Literature DB >> 12694766

Late postoperative pleural effusion following lung transplantation: characteristics and clinical implications.

David Shitrit1, Gabriel Izbicki, Gershon Fink, Daniel Bendayan, Dan Aravot, Milton Saute, Mordechai R Kramer.   

Abstract

OBJECTIVE: Pleural effusions are extremely common in the early postoperative period after lung transplantation (LTX). It occurs in all transplant recipients, and like pleural fluid following other cardiothoracic surgery is bloody, exudative and neutrophil predominant. There was no information, however, on the characteristics of the late (14-45 days) postoperative pleural fluid after LTX. The purpose of this study was to describe the characteristics and the clinical implications of late postoperative pleural effusion after LTX.
METHODS: Thirty-five patients underwent TX between May 1997 and May 2001. Seven patients (20%) developed late postoperative pleural effusion.

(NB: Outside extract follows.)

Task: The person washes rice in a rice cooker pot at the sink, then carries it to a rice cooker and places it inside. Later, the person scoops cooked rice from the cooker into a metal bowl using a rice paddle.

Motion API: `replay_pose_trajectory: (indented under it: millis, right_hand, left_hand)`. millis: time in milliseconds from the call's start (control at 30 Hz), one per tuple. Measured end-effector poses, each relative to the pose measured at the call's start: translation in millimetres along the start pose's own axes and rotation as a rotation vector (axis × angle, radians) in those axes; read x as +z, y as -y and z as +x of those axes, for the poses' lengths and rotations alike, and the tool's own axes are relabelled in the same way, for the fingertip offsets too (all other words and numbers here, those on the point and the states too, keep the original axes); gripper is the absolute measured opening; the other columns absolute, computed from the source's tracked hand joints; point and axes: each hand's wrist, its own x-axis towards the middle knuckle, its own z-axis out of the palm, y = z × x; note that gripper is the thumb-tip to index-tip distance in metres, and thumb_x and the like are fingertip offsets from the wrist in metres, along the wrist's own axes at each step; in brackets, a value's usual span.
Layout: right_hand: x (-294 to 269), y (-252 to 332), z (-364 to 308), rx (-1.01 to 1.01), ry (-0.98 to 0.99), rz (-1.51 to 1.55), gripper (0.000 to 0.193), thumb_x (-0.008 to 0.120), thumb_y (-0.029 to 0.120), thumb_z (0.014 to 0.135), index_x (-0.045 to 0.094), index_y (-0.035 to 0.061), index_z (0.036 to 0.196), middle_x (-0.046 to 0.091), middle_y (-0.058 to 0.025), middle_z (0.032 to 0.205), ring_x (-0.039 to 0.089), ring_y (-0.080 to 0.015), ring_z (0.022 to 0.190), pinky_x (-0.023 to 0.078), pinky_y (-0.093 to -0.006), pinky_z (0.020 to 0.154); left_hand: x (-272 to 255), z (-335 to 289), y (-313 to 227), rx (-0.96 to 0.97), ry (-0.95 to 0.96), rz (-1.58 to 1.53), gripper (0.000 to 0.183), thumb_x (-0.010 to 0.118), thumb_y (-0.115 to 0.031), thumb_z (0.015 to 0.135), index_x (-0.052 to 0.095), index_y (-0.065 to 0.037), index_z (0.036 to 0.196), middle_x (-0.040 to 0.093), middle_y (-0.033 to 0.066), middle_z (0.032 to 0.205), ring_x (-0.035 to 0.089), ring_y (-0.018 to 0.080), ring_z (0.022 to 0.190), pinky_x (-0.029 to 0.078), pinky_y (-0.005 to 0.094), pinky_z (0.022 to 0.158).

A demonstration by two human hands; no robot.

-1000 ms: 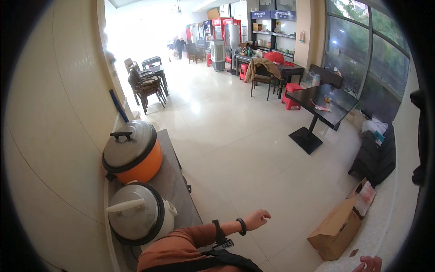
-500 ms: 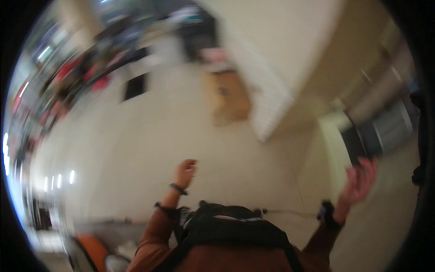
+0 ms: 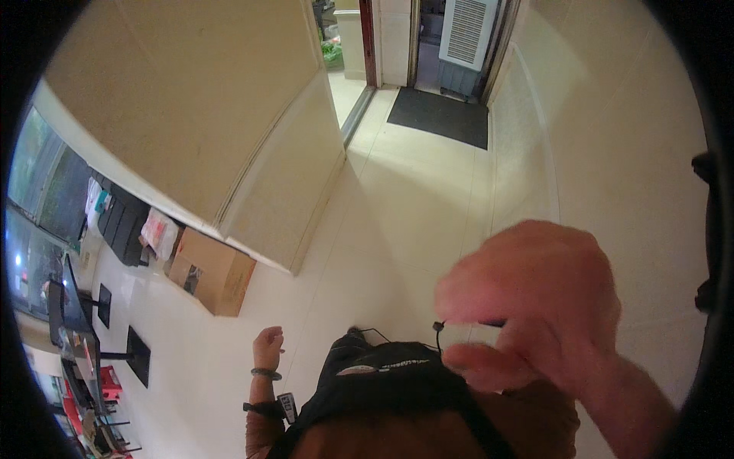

Thoracentesis were performed in these patients and the white blood cell counts, cell differential as well as biochemical parameters were determined.
RESULTS: The median time for late pleural effusion appearance was 23 days (range, 14-34 days) after TX. The pleural effusions were medium in size (700 ml, range, 100-1300), exudative in all the patients and had lymphocyte predominance. No evidence of fluid recurrence or clinical deterioration was noted in these patients.
CONCLUSION: Late-onset exudative lymphocytic pleural effusion after LTX is not uncommon. When there is no evidence of rejection or infection, it usually has a benign, favorable outcome.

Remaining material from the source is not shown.